Dental Bonding or Filling
A small chip can usually be fixed with a filling. Chips to front teeth will also require bonding which adds a special composite resin to match the color of your tooth. This makes the chip less noticeable so you don’t have to worry about feeling self-conscious.
One of the great things about bonding is that it doesn’t require the tooth to be numbed. Your dentist will start by roughing up the edge of the tooth so the bonding material will bond to it better. Next, they will apply the adhesive and the tooth-colored resin. Once the bonding material has been shaped, the dentist uses a UV light to speed up the hardening process.
Dental Caps and Crowns
If a tooth has a larger break then your dentist may recommend a dental crown or cap. This also works if your tooth has experienced a lot of decay. Crowns are a type of cover that protects the tooth while also improving its appearance. They can be made from metal, ceramic, resin, or a fusion of metal and porcelain. Metal crowns are the strongest while resin and porcelain are the most realistic looking. This process usually requires two visits.
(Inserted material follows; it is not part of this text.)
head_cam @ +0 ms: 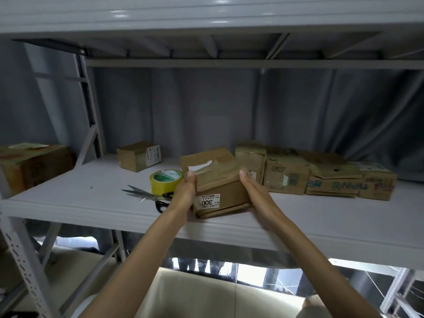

Veneers are a thin shell that can go over the front teeth to give the appearance of a whole, healthy tooth. They’re usually made of a resin composite material or porcelain and require grinding the tooth for the veneer to fit. This process is a bit more intensive and requires permanently altering the shape of your tooth in order for the veneer to fit.
The worst broken teeth will leave the pulp of the root exposes. These are the blood vessels and nerves at the center of the tooth. In these cases, bacteria from the mouth can infect the pulp, causing your tooth to become sensitive, hurt, or change color.
To prevent the death of pulp tissue and removal of the tooth, your dentist will remove any dead pulp, clean the root canal, and seal it to prevent new infections. Many people worry root canals will hurt, but they’re no more painful than filling a cavity. Most people will require a crown to protect the weakened tooth.